- The problem -
Please give back the listing below word for word, without the images.
-- Recorded data follows --
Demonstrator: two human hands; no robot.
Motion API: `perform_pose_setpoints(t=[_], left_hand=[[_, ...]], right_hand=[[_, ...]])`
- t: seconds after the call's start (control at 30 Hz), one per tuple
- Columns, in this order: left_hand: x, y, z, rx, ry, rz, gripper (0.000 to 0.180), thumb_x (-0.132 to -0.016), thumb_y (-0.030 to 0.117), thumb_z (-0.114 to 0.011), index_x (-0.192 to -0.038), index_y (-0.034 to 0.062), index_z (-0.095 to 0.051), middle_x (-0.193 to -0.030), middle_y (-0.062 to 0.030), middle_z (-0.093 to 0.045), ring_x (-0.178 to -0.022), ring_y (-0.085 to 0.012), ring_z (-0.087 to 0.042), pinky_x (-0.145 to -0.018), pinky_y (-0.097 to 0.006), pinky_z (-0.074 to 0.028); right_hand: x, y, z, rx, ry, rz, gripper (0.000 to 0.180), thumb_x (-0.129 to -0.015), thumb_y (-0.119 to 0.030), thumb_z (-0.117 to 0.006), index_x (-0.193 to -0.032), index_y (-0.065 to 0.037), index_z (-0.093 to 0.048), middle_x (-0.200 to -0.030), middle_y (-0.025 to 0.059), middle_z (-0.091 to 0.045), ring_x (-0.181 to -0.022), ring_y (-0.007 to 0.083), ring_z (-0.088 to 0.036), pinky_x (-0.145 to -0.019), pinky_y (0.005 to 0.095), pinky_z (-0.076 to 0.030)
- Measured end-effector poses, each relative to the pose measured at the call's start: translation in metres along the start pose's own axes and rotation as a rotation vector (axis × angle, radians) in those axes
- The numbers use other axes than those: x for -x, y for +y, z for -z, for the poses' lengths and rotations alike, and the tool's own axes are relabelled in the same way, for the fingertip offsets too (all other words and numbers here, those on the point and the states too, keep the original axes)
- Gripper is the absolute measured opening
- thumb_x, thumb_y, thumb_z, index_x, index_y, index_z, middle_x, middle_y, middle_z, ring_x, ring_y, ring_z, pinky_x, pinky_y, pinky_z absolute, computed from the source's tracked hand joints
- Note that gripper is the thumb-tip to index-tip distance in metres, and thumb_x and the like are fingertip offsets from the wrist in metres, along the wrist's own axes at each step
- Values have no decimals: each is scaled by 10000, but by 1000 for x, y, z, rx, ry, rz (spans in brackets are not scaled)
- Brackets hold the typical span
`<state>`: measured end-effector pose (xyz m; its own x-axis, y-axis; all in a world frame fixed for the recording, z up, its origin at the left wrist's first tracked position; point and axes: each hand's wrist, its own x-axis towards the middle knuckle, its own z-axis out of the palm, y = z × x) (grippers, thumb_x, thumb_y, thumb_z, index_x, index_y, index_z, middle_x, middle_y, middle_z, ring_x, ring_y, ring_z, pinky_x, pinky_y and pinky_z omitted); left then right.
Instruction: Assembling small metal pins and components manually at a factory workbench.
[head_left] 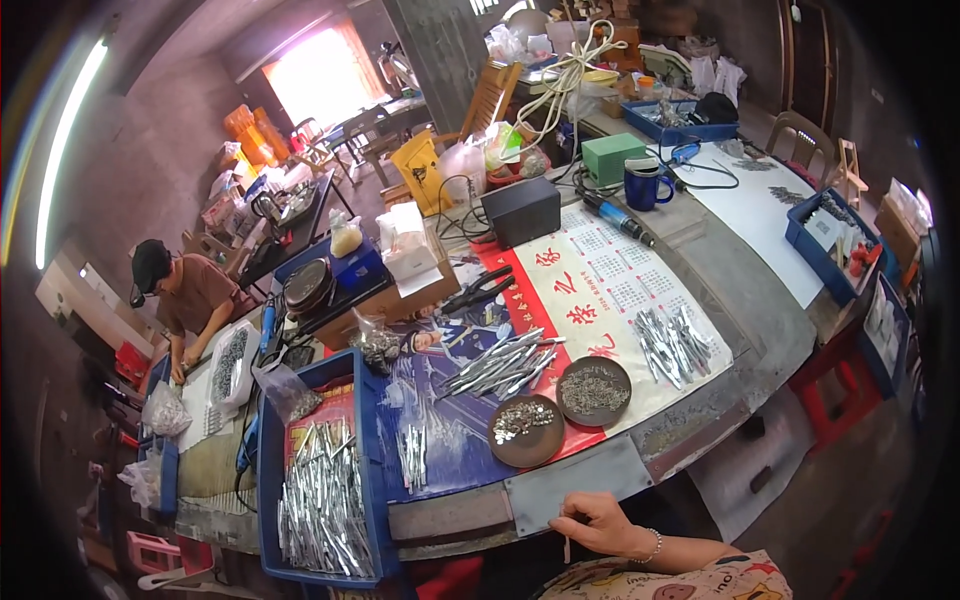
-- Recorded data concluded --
- Worked solution -
Demonstrator: two human hands; no robot.
Motion API: `perform_pose_setpoints(t=[_], left_hand=[[_, ...]], right_hand=[[_, ...]])`
- t: seconds after the call's start (control at 30 Hz), one per tuple
- Columns, in this order: left_hand: x, y, z, rx, ry, rz, gripper (0.000 to 0.180), thumb_x (-0.132 to -0.016), thumb_y (-0.030 to 0.117), thumb_z (-0.114 to 0.011), index_x (-0.192 to -0.038), index_y (-0.034 to 0.062), index_z (-0.095 to 0.051), middle_x (-0.193 to -0.030), middle_y (-0.062 to 0.030), middle_z (-0.093 to 0.045), ring_x (-0.178 to -0.022), ring_y (-0.085 to 0.012), ring_z (-0.087 to 0.042), pinky_x (-0.145 to -0.018), pinky_y (-0.097 to 0.006), pinky_z (-0.074 to 0.028); right_hand: x, y, z, rx, ry, rz, gripper (0.000 to 0.180), thumb_x (-0.129 to -0.015), thumb_y (-0.119 to 0.030), thumb_z (-0.117 to 0.006), index_x (-0.193 to -0.032), index_y (-0.065 to 0.037), index_z (-0.093 to 0.048), middle_x (-0.200 to -0.030), middle_y (-0.025 to 0.059), middle_z (-0.091 to 0.045), ring_x (-0.181 to -0.022), ring_y (-0.007 to 0.083), ring_z (-0.088 to 0.036), pinky_x (-0.145 to -0.019), pinky_y (0.005 to 0.095), pinky_z (-0.076 to 0.030)
- Measured end-effector poses, each relative to the pose measured at the call's start: translation in metres along the start pose's own axes and rotation as a rotation vector (axis × angle, radians) in those axes
- The numbers use other axes than those: x for -x, y for +y, z for -z, for the poses' lengths and rotations alike, and the tool's own axes are relabelled in the same way, for the fingertip offsets too (all other words and numbers here, those on the point and the states too, keep the original axes)
- Gripper is the absolute measured opening
- thumb_x, thumb_y, thumb_z, index_x, index_y, index_z, middle_x, middle_y, middle_z, ring_x, ring_y, ring_z, pinky_x, pinky_y, pinky_z absolute, computed from the source's tracked hand joints
- Note that gripper is the thumb-tip to index-tip distance in metres, and thumb_x and the like are fingertip offsets from the wrist in metres, along the wrist's own axes at each step
- Values have no decimals: each is scaled by 10000, but by 1000 for x, y, z, rx, ry, rz (spans in brackets are not scaled)
- Brackets hold the typical span
`<state>`: measured end-effector pose (xyz m; its own x-axis, y-axis; all in a world frame fixed for the recording, z up, its origin at the left wrist's first tracked position; point and axes: each hand's wrist, its own x-axis towards the middle knuckle, its own z-axis out of the palm, y = z × x) (grippers, thumb_x, thumb_y, thumb_z, index_x, index_y, index_z, middle_x, middle_y, middle_z, ring_x, ring_y, ring_z, pinky_x, pinky_y and pinky_z omitted); left then right.
Instruction: Assembling small metal pins and components manually at a factory workbench.
[head_left] 

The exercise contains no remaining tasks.